Sample rate (Hz) of the original audio.

TYPE: int

shape property

shape: tuple

Shape of data as (n_freq, n_time).

n_freqs property

n_freqs: int

Number of frequency channels.

n_times property

n_times: int

Number of time frames.

duration property

duration: float

Total duration in seconds (last time minus first; 0.0 if a single frame).

to_numpy

to_numpy() -> ndarray

Return data as a numpy array, copying from the GPU if needed.

RETURNS DESCRIPTION
ndarray

Host-side copy of the spectrogram data.

RSF dataclass

RSF(data: ndarray, times: ndarray, rates: ndarray, scales: ndarray, freqs: ndarray)

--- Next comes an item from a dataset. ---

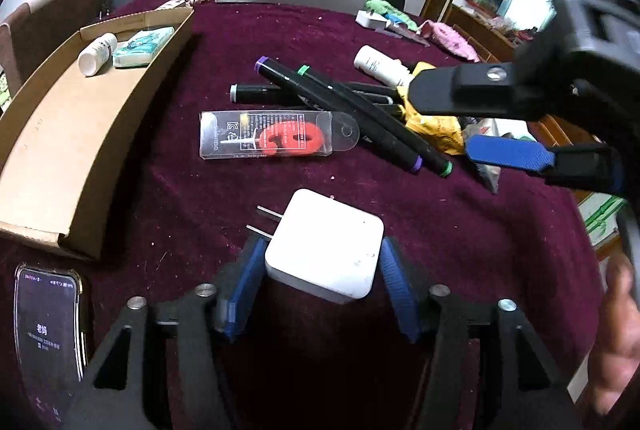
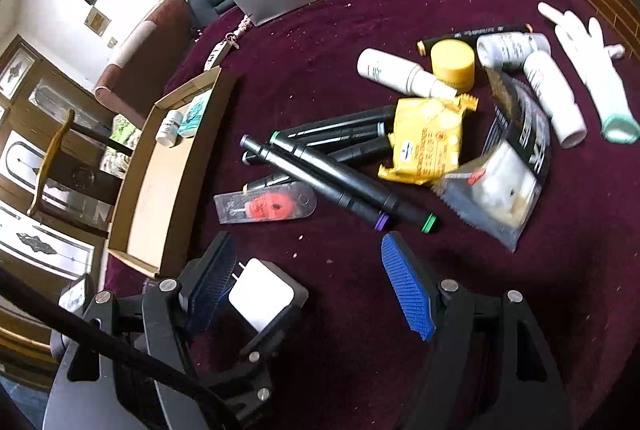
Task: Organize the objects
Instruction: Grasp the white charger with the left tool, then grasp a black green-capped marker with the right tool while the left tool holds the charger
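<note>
White hard plastic, this is the charger, and it sits between the blue pads of your left gripper, low over the dark red cloth at the near side of the table. One pad lies against the side with the prongs, and the other is just beside the opposite face. I cannot tell if both really press, or if the block is lifted or rests on the cloth. I judge it small, stiff and rather light, with smooth, rounded faces that can slip or turn in the pads. So take it across the two flat sides, near its middle, and keep the pads away from the thin metal prongs. Your right gripper hangs with its jaws spread and nothing between them, above the yellow packet and the pile of black markers. The cardboard box stands to the left, with a white bottle and a tissue pack at its far end, so most of its floor is free, and I think this is the place for the charger. Its near wall is upright, so you must pass over it. The way there looks open. Only the clear pack with the red piece lies further off, and a phone lies beside the near corner of the box.
</note>
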Motion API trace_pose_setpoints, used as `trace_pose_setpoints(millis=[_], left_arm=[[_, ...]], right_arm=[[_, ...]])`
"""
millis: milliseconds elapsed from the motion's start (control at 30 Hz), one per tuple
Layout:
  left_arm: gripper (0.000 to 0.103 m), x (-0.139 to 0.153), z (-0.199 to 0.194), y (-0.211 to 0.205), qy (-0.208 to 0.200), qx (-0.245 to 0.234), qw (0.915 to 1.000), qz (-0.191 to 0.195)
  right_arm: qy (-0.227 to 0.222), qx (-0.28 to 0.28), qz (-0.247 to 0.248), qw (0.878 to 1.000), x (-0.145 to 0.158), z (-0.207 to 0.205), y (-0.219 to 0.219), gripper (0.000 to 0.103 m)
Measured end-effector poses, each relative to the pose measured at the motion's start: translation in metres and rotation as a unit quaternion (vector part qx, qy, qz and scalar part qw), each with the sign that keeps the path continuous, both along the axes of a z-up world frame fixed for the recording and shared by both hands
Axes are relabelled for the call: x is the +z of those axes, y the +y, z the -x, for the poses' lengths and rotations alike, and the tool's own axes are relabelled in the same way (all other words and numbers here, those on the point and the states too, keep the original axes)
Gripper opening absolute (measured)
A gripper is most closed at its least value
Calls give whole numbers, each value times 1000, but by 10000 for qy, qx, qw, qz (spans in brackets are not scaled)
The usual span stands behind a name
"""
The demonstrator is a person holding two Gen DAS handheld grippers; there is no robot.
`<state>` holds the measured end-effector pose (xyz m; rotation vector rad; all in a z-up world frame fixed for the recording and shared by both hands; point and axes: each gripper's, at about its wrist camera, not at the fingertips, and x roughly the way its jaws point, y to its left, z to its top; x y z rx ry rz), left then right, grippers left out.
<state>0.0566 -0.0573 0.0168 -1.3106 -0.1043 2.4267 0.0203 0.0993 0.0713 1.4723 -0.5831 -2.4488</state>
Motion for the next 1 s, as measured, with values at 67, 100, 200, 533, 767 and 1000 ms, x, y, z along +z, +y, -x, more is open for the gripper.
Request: trace_pose_setpoints(millis=[67,100,200,533,767,1000], left_arm=[[49,0,-3,-11,-190,-57,9989,-415],[49,1,-5,-15,-255,-71,9983,-519],[47,7,-18,-30,-349,-193,9949,-923],[43,21,-42,-46,-133,-356,9932,-1100],[44,17,-47,-40,-85,-423,9951,-890],[46,5,-48,-32,-277,-437,9960,-732]], right_arm=[[6,48,-122,9999,1,5,-1,75],[-2,74,-171,9998,1,7,-1,75],[-42,146,-289,9995,-4,14,0,75],[215,547,-1105,9921,-10,22,-14,73],[250,937,-997,9903,-5,18,-28,66],[240,741,-1303,9884,-6,27,-28,66]])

Rate-Scale-Frequency representation produced by the Gabor stage.

PARAMETER DESCRIPTION
data

RSF array of shape (n_frames, n_rates, n_scales, n_freq). May be numpy or cupy.

TYPE: ndarray

times

Frame center times in seconds, length n_frames.

TYPE: ndarray

rates

Temporal modulation rates in Hz, length n_rates. The first half is negative (upward sweeps), the second half is positive (downward sweeps).

TYPE: ndarray

scales

Spectral modulation scales in cycles/octave, length n_scales.

TYPE: ndarray

freqs

Center frequencies in Hz, length n_freq.

TYPE: ndarray

shape property

shape: tuple

Shape of data as (n_frames, n_rates, n_scales, n_freq).

n_frames property

n_frames: int

Number of RSF frames along the time axis.

n_rates property

n_rates: int

Number of temporal modulation rates.

n_scales property

n_scales: int

Number of spectral modulation scales.

n_freqs property

n_freqs: int

Number of frequency channels.

to_numpy

to_numpy() -> ndarray

Return data as a numpy array, copying from the GPU if needed.

RETURNS DESCRIPTION
ndarray

Host-side copy of the RSF data.

mean_over_time

mean_over_time()

Average across the time/frame axis.

RETURNS DESCRIPTION
ndarray

Array of shape (n_rates, n_scales, n_freq).

mean_over_freq

mean_over_freq()

Average across the frequency axis.

RETURNS DESCRIPTION
ndarray

Array of shape (n_frames, n_rates, n_scales).

upward_rates

upward_rates() -> ndarray

Negative-rate half of the rates axis (upward-sweeping ripples).

RETURNS DESCRIPTION
ndarray

First half of rates, length n_rates // 2.

downward_rates

downward_rates() -> ndarray

Positive-rate half of the rates axis (downward-sweeping ripples).

RETURNS DESCRIPTION
ndarray

Second half of rates, length n_rates // 2.

rate_scale_matrix

rate_scale_matrix(fold: bool = False)

Reduce the RSF to a 2D scale-by-rate matrix.

PARAMETER DESCRIPTION
fold

If True, average the upward and downward halves into a single symmetric matrix, then mirror it back to full width so the output shape is preserved.

TYPE: bool DEFAULT: False

RETURNS DESCRIPTION
ndarray

Matrix of shape (n_scales, n_rates).

rate_scale_matrix_split

rate_scale_matrix_split()

Reduce the RSF to two scale-by-rate matrices, by sweep direction.

RETURNS DESCRIPTION
tuple of np.ndarray

(upward, downward), each of shape (n_scales, n_rates // 2).